05 December 2008

for the love of strangers

Last week sometime I got into a conversation where it suddenly occured to me just how often complete strangers have shown me love that at times even exceeds that of friends and family. 

I have a friend/art teacher with whom I used to go life drawing years ago who to this day stands out as a person that understands me in ways my "family" does not. I haven't seen him for years, in terms of our lives we have practically nothing in common, but if I had to think of people who share a sympathy with my most fundamental of interests, he would be one of the first people to come to mind. Probably for the rest of my life.
In January I stayed with a complete stranger in Paris who let me into her home when one of my closest friends decided he was unable to do the same, and the situation in general was, well, dire.  We spent almost a week discussing every manner of things in a strange hybrid fren-glish, and she is another like-minded spirit the likes of which is totally embedded in my psyche.
In June of this year I had a couchsurfer stay with me who somehow divined from my meagre profile my love for graffitti art and brought me a Banksy book as a token of thanks. I'll probably never see this person again, and also share little to nothing in common with him, but the unprecedented generosity of this person taking a thoughtful moment to look, and then to actually reciprocate the favour of staying at my house was so so lovely to me.
And, years gone by now, I can't even begin to catalogue the Amazing Amazing experiences I had hitchhiking by myself though Europe. 

It was Stunning. 
The Kindness was Stunning.

To digress for a moment, a friend I've had for over 10 years now has taken a divergent path from mine for the last while. Despite living close to each other, we've seen each other less and less. I had always assumed this was just circumstance, and not thought too much about it (surprisingly). 
However for the past year, it's become almost a game to see if she will even say "how are you" when we meet, or whether or not she will launch into complaints about any and every aspect of her life from the get-go, until the very moment we part ways.
Finally I managed to broach this subject (in person), and said it felt very hurtful, that I was happy to talk about all of her concerns, but even a "how are you" would make me feel like less of a tool in the matter. She explained that she didn't want to talk  with me about my problems anymore (sic), and changed the subject because she didn't want to be a "bad friend". Given my ability to rant, I figured this was a valid complaint and left it at that.

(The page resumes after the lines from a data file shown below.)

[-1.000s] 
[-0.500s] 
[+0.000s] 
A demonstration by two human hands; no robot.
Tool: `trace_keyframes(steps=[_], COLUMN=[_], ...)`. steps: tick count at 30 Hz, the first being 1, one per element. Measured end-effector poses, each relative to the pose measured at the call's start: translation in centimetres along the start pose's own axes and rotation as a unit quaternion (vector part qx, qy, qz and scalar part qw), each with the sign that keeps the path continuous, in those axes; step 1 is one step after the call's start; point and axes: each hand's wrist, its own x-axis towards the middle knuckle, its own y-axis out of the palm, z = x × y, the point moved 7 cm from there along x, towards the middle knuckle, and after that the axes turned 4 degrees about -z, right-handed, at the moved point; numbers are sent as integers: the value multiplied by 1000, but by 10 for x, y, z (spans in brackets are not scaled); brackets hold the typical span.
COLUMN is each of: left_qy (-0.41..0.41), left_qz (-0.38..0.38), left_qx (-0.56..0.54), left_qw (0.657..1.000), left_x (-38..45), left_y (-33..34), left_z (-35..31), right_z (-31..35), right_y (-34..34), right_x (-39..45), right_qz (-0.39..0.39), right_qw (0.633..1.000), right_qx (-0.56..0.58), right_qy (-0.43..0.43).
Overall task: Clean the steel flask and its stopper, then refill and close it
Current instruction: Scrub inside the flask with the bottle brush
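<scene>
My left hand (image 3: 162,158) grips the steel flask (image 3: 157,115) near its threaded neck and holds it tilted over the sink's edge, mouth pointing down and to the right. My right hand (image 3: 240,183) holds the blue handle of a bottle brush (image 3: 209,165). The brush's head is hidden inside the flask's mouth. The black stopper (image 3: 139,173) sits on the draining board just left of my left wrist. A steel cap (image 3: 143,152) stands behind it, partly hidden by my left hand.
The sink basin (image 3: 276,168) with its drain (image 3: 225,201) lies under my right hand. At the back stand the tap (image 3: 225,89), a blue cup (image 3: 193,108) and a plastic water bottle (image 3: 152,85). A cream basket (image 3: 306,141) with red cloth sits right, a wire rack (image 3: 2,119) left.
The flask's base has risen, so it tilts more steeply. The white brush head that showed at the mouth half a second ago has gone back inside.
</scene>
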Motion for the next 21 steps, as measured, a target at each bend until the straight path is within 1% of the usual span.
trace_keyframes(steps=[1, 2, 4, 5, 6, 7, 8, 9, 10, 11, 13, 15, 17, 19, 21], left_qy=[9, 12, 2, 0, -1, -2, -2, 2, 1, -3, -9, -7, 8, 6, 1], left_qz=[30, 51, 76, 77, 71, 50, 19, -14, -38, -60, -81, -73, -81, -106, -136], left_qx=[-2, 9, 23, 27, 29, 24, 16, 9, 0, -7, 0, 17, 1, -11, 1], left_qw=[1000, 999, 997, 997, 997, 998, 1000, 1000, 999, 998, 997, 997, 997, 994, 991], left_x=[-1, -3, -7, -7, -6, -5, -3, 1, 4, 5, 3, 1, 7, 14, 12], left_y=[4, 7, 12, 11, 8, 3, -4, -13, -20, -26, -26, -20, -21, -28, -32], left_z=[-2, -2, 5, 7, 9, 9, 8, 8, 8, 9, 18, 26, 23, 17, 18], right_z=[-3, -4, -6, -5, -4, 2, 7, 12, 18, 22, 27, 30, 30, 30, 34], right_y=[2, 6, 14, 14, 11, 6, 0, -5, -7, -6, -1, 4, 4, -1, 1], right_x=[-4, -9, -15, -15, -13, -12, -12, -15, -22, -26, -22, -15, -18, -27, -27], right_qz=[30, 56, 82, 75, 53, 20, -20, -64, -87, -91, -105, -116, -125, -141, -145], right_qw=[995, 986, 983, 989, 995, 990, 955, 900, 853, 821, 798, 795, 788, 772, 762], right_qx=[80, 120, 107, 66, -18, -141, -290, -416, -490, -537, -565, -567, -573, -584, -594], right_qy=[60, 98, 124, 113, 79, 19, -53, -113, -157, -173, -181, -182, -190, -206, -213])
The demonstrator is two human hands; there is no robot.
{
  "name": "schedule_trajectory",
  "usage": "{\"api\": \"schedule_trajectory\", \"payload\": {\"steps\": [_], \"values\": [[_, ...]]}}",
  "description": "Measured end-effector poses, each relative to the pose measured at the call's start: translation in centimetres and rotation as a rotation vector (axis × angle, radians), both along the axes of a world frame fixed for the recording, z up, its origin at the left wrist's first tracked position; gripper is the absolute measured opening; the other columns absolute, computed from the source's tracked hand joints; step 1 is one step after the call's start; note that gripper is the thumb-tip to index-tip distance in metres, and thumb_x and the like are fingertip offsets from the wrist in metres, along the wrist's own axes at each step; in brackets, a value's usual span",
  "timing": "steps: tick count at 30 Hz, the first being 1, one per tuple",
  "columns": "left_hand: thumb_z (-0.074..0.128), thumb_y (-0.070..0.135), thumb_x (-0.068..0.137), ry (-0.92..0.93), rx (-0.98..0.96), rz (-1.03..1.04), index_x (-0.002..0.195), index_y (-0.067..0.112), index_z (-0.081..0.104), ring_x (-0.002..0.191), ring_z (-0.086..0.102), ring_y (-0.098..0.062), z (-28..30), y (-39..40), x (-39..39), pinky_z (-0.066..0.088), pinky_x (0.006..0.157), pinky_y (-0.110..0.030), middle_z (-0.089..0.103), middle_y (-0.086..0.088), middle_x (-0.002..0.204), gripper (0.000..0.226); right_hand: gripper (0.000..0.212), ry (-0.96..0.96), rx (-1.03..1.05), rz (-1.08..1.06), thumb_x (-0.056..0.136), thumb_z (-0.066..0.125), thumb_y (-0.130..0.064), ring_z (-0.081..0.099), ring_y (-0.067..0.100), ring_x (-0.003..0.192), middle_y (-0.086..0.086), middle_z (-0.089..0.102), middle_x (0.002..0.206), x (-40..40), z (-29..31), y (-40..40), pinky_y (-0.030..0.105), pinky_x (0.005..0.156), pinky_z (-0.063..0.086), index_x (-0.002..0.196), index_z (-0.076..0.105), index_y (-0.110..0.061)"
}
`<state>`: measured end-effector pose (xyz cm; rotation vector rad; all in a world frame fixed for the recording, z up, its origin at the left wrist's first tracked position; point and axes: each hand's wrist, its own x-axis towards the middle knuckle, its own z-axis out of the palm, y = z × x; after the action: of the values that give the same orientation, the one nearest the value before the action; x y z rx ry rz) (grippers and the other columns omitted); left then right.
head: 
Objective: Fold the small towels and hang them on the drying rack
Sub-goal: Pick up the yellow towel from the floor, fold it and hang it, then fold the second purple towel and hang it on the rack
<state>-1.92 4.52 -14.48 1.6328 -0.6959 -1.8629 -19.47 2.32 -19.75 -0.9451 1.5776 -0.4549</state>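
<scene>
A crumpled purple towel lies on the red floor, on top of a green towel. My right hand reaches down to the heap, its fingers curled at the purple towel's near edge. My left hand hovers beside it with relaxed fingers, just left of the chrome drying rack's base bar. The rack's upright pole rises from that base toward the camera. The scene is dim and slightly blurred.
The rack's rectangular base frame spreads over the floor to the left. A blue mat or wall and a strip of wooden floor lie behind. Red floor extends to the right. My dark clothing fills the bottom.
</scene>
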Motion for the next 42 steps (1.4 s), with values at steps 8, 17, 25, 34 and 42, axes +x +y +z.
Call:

Anyhow, the "how are(n't) you" game continued. Oddly enough, I also realized it wasn't even problems in my life that were the "problem", as things going well in my life also had a life span of about half a sentence before the subject got changed. 
A few more times subsequent, and I broached the subject again, saying the equilibrium was off in such a way that I felt discouraged from even making small talk, given the distinct feeling of distain I felt whenever the subject veered away from her. I got no response, so decided that was response enough.

And then it started, the finding out all the "big life events" via Facebook.  Which is fucking weird, can I tell you?
And then, tonight, I had my very first experience of being "unfacebooked". I found out inadvertently. It's kind of amazing; one hears about these things and kind of chuckles. I mean, it's Facebook, for fuck's sakes.

But I'm actually really hurt and astounded.

ANYHOW.
This very posting is of course in some sense a huge cache of passive agression in and of itself. Despite having attempted on prior occasions to address this all in person.

But my intention is actually (believe it or not) unrelated to the matter directly; it is cited to contrast the following point, which is much more optimistic:

The point is this: I have, over the years, suffered from only child syndrome a great deal, feeling huge amounts of anxiety going to social gatherings where I feel like I'll know no one, I'll make an arse of myself, etc etc. Tedious but true. It's improved a great deal over the last three years, mostly 'coz the people I know are Undeniably Awesome, and so tolerant, and there's just no way to maintain that kind of angst around them.

But still and also, when I am out with strangers, more and more, I realize how innately Good people are. How kind, and giving, and genuinely open, when given any indication that such interaction or communication is welcomed.  People are encouraging, forgiving, and often as open as the people they are speaking with, given half the chance. I realize I'm just a big bloody hippy, citing all this stuff, but So Be It. Tonight I was out with complete strangers, and I had SUCH.A.GOOD.TIME, for all of the above reasons. English, german, there was a bit of everything, all of it far from perfect, all of it interactions between strangers, and it was so wicked.

My point (long winded as it is) is that it's a sad and weird mystery to me how we are so often so much crueler to the people we love, when we can manage such beautiful and honest interactions with strangers, at any given time, in almost any situation.